--- Given data Enclosed Below ---

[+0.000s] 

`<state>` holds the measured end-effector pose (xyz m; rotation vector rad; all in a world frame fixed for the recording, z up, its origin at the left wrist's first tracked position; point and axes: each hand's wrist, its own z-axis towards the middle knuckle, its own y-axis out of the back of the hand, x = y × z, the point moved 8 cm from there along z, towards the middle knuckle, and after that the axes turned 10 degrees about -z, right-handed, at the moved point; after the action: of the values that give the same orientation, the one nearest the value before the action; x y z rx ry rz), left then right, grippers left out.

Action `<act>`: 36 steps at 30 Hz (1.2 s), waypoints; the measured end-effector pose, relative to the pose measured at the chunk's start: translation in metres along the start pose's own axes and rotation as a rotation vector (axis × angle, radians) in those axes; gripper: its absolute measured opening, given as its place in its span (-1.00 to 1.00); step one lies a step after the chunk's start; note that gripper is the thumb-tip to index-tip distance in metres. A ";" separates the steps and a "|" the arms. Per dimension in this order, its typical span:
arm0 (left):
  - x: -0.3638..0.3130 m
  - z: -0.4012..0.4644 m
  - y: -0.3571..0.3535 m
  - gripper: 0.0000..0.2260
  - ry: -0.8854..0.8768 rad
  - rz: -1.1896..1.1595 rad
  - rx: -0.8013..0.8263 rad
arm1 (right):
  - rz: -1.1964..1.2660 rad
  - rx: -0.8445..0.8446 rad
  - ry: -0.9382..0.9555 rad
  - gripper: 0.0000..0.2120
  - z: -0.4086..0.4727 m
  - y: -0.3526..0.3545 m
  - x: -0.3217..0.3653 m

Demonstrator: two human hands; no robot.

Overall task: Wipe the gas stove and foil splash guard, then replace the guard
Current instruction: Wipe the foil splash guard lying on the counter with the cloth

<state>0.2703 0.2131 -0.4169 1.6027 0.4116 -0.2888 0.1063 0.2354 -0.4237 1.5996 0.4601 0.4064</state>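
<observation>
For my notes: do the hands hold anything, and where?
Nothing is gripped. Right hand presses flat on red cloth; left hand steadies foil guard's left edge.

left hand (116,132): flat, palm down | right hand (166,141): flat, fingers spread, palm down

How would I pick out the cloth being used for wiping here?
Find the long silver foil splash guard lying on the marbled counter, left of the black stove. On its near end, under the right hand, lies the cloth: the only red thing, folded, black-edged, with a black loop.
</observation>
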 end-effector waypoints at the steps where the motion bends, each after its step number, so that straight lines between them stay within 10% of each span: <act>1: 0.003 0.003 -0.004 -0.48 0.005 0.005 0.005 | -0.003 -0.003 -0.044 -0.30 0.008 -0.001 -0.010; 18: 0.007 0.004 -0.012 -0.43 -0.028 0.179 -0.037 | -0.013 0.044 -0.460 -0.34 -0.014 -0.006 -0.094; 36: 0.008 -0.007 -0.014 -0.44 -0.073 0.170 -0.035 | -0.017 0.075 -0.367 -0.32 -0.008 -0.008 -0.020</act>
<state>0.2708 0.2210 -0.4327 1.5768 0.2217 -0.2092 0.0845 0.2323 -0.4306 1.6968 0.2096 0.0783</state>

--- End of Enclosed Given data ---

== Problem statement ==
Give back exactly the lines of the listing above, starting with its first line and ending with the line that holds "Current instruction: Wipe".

== Solution to the exercise ==
[+0.000s] 

`<state>` holds the measured end-effector pose (xyz m; rotation vector rad; all in a world frame fixed for the recording, z up, its origin at the left wrist's first tracked position; point and axes: each hand's wrist, its own z-axis towards the middle knuckle, its own y-axis out of the back of the hand, x = y × z, the point moved 8 cm from there along z, towards the middle knuckle, and after that the axes turned 10 degrees about -z, right-handed, at the moved point; after the action: of the values that give the same orientation, the one nearest the value before the action; x y z rx ry rz), left then right, grippers left out.

Action `<act>`: 36 steps at 30 Hz (1.2 s), waypoints; the measured end-effector pose, relative to the pose measured at the chunk's start: translation in metres along the start pose's own axes and rotation as a rotation vector (axis × angle, radians) in those axes; gripper: its absolute measured opening, given as its place in its span (-1.00 to 1.00); step one lies a step after the chunk's start; note that gripper is the thumb-tip to index-tip distance in metres. A ";" separates the steps and a "|" the arms. Per dimension in this order, its typical span:
arm0 (left):
  - x: -0.3638..0.3130 m
  - z: -0.4012..0.4644 m
  - y: -0.3571..0.3535 m
  - gripper: 0.0000..0.2260
  - ry: -0.8854..0.8768 rad
  - rz: -1.1896..1.1595 rad
  - rx: -0.8013..0.8263 rad
arm1 (right):
  - rz: -1.1964..1.2660 rad
  - rx: -0.8445..0.8446 rad
  - ry: -0.9382..0.9555 rad
  - gripper: 0.0000..0.2120
  - z: -0.4086..0.4727 m
  - y: -0.3526..0.3545 m
  - x: -0.3217..0.3653 m

Demonstrator: two human hands; no robot.

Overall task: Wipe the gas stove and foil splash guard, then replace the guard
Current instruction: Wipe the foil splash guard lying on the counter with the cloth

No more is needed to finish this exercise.